- _Aim of the exercise_: The response should contain only those lines of the entries below that include the string "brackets".

- _Stored dataset items_:
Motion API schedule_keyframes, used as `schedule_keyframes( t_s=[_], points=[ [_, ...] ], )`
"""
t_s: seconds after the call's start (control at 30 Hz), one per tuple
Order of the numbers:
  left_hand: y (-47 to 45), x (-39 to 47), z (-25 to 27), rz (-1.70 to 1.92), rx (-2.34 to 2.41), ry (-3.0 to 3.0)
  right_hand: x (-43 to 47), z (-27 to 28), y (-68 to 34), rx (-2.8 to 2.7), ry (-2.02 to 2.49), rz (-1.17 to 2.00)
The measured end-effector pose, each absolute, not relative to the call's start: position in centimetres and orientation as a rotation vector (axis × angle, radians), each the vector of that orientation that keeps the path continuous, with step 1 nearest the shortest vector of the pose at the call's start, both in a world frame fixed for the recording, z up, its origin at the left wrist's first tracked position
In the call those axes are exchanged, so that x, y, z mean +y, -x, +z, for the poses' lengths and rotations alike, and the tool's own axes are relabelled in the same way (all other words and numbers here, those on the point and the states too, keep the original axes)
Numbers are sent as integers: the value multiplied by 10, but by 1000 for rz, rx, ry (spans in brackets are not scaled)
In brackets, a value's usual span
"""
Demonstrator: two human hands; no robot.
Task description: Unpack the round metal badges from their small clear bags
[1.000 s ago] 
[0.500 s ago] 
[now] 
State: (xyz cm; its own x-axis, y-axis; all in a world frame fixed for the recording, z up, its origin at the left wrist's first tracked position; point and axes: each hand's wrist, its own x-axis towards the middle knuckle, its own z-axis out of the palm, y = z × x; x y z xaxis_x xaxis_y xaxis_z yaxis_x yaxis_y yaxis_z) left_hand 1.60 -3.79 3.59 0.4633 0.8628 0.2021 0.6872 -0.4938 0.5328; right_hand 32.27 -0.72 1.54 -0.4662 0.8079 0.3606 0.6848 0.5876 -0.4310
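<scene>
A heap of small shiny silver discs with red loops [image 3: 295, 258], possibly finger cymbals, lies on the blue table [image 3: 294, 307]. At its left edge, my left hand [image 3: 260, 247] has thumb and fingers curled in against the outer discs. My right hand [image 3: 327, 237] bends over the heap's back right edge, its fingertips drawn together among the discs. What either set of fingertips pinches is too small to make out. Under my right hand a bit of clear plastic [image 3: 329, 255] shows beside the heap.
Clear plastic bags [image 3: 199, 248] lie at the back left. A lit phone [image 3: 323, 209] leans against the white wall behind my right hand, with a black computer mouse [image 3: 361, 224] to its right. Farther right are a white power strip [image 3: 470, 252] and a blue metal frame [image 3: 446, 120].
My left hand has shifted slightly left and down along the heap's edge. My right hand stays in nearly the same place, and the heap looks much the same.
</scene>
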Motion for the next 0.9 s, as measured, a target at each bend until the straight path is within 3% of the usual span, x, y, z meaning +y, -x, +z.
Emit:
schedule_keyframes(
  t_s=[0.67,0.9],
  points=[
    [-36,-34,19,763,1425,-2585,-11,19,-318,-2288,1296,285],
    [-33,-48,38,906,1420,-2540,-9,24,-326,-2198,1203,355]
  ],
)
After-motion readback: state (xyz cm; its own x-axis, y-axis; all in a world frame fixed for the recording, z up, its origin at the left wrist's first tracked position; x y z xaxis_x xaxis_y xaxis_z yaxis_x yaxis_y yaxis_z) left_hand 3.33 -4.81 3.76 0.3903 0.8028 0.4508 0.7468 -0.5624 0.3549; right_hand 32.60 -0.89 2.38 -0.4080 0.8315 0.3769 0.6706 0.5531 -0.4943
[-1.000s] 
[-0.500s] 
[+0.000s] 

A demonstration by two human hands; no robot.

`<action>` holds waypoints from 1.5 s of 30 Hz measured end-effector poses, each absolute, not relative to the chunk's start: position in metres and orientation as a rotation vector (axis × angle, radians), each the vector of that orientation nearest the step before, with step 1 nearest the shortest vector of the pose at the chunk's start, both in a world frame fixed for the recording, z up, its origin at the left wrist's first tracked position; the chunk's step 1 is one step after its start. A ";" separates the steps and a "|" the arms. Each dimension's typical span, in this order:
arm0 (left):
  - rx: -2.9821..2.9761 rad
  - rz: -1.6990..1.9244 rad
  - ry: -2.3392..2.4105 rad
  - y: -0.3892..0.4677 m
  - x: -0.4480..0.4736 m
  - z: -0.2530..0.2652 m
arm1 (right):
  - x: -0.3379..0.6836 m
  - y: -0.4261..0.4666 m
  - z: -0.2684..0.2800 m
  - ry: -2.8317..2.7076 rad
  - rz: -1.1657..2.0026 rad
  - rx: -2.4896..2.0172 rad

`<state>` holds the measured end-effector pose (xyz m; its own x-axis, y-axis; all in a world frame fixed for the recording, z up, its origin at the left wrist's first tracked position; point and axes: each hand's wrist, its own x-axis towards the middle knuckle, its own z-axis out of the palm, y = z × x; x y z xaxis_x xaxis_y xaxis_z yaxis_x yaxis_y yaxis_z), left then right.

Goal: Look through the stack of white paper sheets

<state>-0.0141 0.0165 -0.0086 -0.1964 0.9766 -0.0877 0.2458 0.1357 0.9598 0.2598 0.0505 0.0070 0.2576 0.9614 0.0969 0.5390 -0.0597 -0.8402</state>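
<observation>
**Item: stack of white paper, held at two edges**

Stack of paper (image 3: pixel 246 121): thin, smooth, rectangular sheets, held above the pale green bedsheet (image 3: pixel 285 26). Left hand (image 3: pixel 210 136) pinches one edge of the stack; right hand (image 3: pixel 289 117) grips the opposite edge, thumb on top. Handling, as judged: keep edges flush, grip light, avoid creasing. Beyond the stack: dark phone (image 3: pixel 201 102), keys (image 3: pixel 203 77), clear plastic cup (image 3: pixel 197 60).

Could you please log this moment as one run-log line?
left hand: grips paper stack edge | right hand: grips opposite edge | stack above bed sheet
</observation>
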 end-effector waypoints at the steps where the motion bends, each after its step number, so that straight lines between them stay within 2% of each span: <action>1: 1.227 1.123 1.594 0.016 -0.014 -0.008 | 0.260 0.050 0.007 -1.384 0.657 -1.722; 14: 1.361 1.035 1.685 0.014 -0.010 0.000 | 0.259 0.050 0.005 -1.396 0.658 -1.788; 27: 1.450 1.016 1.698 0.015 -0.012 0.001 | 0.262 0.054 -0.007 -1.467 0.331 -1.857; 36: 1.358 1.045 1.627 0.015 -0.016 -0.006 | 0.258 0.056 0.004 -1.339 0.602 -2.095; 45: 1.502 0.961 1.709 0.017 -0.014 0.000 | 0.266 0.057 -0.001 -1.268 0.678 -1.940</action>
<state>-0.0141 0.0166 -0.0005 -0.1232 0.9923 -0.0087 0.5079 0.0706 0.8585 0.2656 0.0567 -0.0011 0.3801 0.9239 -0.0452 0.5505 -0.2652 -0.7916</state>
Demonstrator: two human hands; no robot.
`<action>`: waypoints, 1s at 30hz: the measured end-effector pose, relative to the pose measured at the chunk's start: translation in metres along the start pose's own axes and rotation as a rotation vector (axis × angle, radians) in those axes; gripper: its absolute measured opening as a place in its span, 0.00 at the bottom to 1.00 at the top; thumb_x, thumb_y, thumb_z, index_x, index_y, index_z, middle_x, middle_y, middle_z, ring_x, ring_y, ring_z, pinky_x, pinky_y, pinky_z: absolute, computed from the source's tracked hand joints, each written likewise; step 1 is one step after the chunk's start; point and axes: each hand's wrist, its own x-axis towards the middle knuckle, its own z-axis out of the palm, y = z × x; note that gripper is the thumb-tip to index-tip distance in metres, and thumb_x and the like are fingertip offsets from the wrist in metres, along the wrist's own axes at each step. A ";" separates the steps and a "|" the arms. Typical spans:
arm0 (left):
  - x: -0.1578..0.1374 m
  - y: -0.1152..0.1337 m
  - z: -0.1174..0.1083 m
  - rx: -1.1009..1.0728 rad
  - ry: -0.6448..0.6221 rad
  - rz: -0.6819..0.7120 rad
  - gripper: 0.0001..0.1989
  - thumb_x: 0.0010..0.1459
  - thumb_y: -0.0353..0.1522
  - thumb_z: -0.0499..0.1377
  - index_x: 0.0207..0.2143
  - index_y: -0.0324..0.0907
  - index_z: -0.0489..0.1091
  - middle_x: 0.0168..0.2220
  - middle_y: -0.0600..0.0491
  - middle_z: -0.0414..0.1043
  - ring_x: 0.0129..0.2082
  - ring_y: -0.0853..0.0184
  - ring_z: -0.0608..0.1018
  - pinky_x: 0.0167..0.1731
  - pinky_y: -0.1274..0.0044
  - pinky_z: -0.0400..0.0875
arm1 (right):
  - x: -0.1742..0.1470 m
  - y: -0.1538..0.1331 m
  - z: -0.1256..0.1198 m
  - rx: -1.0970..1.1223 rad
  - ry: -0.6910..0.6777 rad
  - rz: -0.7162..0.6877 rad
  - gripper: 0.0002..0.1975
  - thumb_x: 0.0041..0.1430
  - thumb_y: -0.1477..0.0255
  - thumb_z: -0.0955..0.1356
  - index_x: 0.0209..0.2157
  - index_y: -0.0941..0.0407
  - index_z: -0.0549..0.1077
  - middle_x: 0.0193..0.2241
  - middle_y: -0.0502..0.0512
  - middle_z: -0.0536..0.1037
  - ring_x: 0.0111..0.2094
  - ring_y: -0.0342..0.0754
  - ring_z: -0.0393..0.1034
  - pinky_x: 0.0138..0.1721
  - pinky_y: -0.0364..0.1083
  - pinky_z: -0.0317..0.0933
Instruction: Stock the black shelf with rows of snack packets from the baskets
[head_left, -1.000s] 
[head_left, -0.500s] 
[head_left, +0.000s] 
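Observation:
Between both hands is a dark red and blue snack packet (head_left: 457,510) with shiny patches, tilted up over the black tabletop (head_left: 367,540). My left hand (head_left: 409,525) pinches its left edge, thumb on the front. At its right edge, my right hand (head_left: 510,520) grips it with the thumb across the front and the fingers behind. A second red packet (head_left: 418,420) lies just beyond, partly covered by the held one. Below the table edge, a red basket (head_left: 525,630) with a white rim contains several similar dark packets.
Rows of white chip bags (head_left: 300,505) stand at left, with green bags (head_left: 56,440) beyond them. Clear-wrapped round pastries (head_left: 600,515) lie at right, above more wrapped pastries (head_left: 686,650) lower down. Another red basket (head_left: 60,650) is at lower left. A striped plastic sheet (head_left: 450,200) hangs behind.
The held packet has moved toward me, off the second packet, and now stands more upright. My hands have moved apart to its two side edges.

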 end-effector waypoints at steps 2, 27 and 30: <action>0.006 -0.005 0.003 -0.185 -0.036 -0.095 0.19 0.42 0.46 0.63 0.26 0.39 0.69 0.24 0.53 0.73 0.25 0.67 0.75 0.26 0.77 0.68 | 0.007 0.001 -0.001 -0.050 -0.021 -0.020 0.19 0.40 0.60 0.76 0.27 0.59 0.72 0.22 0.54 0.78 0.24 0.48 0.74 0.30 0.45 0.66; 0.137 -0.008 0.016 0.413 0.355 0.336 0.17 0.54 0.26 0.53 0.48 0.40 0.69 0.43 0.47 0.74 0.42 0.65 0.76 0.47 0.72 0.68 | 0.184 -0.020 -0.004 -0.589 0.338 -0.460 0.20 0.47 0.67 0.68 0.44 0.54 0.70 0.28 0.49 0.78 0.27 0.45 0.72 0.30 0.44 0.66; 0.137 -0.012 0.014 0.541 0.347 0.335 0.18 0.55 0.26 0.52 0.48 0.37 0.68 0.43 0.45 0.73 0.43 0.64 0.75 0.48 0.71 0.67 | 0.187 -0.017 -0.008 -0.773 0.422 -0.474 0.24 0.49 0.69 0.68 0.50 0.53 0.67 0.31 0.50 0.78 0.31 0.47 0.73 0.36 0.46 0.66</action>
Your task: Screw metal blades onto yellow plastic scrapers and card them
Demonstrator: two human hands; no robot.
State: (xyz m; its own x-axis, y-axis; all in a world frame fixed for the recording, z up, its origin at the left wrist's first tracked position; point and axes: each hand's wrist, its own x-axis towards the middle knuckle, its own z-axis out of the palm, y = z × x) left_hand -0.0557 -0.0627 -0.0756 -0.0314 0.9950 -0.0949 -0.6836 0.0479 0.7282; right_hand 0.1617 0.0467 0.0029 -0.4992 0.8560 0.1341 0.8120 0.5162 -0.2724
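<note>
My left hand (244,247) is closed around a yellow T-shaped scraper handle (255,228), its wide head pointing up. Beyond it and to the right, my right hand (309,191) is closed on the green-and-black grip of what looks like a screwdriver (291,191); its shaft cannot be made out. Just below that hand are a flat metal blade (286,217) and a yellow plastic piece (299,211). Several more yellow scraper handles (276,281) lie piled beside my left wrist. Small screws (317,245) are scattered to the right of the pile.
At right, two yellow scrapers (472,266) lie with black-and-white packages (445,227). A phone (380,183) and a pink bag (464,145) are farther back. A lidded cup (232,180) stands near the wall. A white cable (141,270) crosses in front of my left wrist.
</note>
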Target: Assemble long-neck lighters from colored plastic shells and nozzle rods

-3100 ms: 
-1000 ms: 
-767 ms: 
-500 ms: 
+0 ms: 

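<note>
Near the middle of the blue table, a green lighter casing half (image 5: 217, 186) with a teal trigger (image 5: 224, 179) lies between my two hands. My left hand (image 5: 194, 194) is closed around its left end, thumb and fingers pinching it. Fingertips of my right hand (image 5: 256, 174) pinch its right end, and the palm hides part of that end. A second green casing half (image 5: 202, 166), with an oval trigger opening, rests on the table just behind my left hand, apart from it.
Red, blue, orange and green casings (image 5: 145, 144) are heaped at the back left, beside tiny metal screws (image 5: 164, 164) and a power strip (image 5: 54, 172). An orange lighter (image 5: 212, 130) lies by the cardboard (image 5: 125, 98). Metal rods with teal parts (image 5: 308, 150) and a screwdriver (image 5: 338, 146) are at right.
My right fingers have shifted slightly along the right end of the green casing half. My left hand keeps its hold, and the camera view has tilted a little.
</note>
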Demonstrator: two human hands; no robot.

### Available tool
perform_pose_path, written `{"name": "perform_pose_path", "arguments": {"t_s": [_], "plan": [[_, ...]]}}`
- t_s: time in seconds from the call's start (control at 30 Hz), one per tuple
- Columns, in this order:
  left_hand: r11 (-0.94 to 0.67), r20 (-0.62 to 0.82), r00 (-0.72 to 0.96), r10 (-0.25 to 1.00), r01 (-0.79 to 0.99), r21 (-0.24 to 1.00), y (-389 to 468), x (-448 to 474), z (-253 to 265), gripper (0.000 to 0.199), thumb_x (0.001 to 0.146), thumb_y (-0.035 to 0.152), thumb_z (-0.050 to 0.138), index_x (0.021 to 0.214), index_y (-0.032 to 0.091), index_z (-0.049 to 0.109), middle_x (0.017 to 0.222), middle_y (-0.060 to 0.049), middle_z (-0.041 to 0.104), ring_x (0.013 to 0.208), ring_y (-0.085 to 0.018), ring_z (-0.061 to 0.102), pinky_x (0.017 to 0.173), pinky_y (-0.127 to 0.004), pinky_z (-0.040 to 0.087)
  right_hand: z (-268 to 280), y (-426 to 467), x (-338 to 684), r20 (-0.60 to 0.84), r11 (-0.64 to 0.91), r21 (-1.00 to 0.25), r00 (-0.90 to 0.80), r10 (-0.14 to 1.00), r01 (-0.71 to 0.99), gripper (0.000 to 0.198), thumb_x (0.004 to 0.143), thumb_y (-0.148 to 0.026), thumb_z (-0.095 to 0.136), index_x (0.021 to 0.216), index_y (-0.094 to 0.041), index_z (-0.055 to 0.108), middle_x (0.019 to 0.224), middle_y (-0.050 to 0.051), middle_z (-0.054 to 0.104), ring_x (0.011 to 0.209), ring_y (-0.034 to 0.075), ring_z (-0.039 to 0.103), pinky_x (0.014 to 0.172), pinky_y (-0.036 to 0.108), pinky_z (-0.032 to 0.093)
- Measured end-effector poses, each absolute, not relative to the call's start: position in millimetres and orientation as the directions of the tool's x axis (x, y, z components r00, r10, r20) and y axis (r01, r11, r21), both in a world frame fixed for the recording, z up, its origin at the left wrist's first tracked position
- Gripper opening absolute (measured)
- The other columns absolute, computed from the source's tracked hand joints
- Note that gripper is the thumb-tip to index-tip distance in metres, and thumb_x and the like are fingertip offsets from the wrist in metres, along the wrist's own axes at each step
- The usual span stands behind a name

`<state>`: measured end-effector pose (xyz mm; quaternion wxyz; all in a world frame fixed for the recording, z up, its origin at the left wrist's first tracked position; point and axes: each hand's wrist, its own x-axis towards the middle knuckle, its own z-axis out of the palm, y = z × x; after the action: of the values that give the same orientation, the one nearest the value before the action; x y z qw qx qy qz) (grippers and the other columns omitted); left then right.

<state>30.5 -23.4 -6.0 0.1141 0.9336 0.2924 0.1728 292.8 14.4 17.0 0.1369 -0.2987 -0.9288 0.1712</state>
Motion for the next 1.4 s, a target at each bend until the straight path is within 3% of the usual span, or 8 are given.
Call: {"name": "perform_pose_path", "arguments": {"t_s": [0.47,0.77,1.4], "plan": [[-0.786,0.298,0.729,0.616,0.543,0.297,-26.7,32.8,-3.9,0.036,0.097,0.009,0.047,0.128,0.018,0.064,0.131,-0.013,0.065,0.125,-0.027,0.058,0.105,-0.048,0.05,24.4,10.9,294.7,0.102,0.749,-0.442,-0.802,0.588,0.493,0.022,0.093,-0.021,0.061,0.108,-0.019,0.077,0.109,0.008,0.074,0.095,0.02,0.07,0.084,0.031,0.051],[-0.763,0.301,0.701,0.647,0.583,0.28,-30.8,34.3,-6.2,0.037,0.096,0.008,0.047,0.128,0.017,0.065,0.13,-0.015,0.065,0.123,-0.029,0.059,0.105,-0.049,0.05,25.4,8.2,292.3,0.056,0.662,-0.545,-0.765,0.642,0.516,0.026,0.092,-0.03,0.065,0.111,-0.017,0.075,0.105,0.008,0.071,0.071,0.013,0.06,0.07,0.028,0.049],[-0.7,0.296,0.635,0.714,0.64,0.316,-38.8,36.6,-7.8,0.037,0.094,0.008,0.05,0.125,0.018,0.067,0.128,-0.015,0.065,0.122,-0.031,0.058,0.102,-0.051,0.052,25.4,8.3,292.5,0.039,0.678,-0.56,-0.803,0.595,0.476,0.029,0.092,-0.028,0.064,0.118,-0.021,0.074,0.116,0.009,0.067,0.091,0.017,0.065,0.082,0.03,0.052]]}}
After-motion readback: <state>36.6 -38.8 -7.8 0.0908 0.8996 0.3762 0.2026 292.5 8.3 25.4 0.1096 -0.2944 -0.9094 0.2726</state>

- _Response area_:
Numbers are sent as integers: the value multiplied by 10, but by 1000 for rz, rx, ry (spans in brackets are not scaled)
In brackets, a value's usual span

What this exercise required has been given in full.